Scripture Focus: 2 Kings 16:8, 10
8 And Ahaz took the silver and gold found in the temple of the Lord and in the treasuries of the royal palace and sent it as a gift to the king of Assyria…10 Then King Ahaz went to Damascus to meet Tiglath-Pileser king of Assyria. He saw an altar in Damascus and sent to Uriah the priest a sketch of the altar, with detailed plans for its construction.
Reflection: The Facade of Worship
By Erin Newton
You can’t have your cake and eat it too. The old idiom means “to have all the benefits of a situation when, in fact, having one thing means that you cannot have the other.” I want good grades without studying. I stay up late watching movies but hope to feel well-rested in the morning. I want companionship but never invest in others. Unfortunately, I fall into this trap in small, mostly insignificant ways. There are some, however, who have gone too far.
Ahaz became king of Judah and quickly made an alliance with the Assyrians. With threats surrounding Judah, Ahaz welcomed the influence of other powers. He earnestly sought their approval by robbing the Temple and handing over the riches. He lingered with the Assyrians and was enthralled by the temples for foreign gods.
Judah already had a temple for worship. The divinely ordained Temple in Jerusalem was blessed with God’s continual presence. But Ahaz was obsessed with Assyrian power and prestige so much so that he was willing to try to hold both worlds in one hand. He kept the Temple in Jerusalem and commissioned another Assyrian-style altar to be built. He kept the divinely ordained rituals but transferred those to his new altar.
Ahaz attempted to retain the façade of worshipping God while adopting the ways of the world. He was either weak or wicked but in either case, he failed to see that worshipping God is incompatible with other worldviews. He could not have God and other deities too.
Not everything conflicts with faith. I can be a vegetarian Christian or a pro-life Democrat or an old-earth conservative. Our faith does not stand at odds with everything. There is, however, a difference in building two houses of worship. My profession to love Jesus cannot stand alongside the desire to give my whole heart to a cause, a party, or a person.
Jesus warned that no one was able to serve two masters. “Either you will hate the one and love the other, or you will be devoted to the one and despise the other.” (Matthew 6.24) Ahaz despised God by continuing to rob the Temple and sacrificing his own children. What pursuits consume our thoughts? What platforms are we willing to sacrifice for that compete with the sole worship of God? Some things must be secondary in life; God must be primary.

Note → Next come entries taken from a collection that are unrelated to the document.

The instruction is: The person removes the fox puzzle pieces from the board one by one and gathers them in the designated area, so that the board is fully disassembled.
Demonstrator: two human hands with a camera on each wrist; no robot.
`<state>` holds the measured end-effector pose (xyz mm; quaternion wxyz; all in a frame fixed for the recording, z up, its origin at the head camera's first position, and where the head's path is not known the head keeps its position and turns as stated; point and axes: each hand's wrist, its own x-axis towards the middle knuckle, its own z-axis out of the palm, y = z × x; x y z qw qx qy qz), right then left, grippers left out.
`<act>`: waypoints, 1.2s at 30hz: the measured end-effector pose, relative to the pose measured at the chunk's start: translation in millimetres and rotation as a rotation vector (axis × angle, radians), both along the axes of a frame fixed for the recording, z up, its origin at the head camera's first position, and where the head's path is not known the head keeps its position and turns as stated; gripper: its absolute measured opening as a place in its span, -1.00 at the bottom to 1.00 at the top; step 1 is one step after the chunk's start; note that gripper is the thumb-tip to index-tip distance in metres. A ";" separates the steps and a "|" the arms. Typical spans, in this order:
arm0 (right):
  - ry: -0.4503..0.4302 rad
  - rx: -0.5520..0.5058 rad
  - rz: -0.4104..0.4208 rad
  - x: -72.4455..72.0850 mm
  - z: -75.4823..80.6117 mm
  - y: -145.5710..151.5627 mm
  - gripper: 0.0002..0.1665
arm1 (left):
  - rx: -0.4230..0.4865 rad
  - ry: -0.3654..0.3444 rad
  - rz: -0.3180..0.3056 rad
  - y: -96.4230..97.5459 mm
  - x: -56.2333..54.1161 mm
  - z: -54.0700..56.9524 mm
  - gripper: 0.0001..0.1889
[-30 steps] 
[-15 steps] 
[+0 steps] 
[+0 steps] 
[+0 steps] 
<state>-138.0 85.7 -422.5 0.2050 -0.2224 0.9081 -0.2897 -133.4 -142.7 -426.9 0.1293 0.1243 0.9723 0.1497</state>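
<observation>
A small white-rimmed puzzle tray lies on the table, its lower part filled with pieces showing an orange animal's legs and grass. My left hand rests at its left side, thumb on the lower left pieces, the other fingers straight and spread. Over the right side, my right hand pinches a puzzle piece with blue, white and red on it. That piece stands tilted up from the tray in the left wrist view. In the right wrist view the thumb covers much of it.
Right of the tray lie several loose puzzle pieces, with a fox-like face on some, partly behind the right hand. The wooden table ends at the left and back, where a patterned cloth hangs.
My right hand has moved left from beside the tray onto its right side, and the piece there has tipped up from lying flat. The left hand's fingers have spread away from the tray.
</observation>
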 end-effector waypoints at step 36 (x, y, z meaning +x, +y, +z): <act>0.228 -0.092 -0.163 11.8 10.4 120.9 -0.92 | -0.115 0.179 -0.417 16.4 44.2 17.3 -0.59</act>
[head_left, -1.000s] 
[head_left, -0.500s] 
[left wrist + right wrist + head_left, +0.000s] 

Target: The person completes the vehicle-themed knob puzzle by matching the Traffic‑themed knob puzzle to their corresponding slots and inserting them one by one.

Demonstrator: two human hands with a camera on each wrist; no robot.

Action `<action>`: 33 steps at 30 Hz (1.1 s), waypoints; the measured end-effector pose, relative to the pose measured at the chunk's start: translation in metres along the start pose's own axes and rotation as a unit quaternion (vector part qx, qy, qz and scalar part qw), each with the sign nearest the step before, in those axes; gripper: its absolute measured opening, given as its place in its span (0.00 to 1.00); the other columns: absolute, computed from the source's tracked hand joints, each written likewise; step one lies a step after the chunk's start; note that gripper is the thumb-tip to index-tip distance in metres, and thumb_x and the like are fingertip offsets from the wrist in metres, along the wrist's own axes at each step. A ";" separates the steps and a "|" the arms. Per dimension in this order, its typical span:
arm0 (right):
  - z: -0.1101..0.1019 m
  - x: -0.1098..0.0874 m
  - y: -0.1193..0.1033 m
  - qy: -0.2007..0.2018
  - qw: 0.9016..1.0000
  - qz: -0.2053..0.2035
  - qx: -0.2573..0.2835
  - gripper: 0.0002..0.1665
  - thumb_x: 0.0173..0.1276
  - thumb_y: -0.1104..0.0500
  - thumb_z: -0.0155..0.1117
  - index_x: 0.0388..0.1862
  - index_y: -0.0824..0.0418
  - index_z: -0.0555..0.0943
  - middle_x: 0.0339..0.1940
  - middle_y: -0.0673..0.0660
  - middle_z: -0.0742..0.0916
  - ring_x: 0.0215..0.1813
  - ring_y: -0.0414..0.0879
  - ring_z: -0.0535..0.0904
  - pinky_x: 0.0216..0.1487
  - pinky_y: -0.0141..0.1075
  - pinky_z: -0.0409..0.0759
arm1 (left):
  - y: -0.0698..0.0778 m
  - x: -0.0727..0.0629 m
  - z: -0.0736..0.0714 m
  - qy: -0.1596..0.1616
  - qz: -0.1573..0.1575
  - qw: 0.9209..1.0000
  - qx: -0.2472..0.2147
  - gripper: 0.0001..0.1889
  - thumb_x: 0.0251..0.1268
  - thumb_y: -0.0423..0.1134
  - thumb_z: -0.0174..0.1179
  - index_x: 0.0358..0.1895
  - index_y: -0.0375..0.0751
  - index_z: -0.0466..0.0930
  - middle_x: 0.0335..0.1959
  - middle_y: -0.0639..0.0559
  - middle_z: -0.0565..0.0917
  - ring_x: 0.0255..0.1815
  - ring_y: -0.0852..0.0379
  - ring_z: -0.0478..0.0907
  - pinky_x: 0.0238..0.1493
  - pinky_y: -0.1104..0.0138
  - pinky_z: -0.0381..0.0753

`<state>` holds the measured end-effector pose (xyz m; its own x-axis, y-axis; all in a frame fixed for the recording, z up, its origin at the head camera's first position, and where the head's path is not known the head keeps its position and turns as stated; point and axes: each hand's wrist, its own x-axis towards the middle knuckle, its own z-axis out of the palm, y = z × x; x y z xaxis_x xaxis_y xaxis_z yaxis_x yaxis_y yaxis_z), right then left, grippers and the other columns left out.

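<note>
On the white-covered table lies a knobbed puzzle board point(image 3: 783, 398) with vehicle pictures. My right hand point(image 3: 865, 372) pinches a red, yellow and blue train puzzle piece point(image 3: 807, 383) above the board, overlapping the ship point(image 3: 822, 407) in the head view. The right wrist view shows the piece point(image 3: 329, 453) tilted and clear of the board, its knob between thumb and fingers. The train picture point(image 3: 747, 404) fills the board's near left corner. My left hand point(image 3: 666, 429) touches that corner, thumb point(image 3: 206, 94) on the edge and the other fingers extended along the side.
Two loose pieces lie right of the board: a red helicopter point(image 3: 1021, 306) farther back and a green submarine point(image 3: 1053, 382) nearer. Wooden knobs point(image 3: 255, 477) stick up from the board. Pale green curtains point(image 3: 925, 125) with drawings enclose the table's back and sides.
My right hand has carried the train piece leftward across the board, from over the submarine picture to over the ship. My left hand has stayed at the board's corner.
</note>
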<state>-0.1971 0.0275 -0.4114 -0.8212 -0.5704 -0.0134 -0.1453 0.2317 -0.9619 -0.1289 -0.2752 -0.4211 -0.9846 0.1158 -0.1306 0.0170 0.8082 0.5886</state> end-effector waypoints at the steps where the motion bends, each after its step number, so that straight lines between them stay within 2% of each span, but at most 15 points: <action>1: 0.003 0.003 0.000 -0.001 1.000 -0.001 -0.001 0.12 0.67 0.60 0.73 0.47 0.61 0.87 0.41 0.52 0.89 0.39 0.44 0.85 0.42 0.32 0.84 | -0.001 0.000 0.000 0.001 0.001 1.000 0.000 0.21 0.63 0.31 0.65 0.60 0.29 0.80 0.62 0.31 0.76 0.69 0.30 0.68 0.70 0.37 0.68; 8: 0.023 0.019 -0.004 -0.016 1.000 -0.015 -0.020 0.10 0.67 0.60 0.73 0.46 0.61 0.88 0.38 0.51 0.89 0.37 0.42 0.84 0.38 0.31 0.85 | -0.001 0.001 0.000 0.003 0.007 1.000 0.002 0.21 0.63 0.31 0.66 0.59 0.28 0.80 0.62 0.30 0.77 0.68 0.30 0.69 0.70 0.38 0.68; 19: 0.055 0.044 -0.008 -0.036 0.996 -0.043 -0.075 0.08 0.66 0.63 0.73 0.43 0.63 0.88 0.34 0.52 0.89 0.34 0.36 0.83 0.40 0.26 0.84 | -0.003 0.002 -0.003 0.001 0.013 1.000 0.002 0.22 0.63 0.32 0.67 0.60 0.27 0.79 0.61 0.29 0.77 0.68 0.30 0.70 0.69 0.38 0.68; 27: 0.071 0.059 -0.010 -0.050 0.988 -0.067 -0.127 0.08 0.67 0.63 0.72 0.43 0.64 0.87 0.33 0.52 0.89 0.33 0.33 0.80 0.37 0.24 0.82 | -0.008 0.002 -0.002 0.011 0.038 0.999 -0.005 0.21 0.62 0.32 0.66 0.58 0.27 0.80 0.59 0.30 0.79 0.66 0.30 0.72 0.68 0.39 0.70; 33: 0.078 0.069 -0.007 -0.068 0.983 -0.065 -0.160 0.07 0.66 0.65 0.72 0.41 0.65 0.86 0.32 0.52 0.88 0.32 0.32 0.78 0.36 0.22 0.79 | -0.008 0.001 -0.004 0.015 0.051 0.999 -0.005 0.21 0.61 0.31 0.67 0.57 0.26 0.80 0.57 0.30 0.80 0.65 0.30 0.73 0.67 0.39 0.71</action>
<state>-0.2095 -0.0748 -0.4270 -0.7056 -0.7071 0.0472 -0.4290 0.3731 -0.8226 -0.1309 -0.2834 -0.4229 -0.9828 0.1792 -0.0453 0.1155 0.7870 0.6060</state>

Divine Hours Prayer: A Reading
Concerning the commandments, Jesus taught us, saying: “This is the first: Listen Israel, the Lord our God is the One, only Lord, and you must love the Lord your God with all your heart, with all your soul, with all your mind, and with all your strength. The second is this: You must love your neighbor as yourself. There is no commandment greater then these.” — Mark 12.29-31
– From The Divine Hours: Prayers for Summertime by Phyllis Tickle.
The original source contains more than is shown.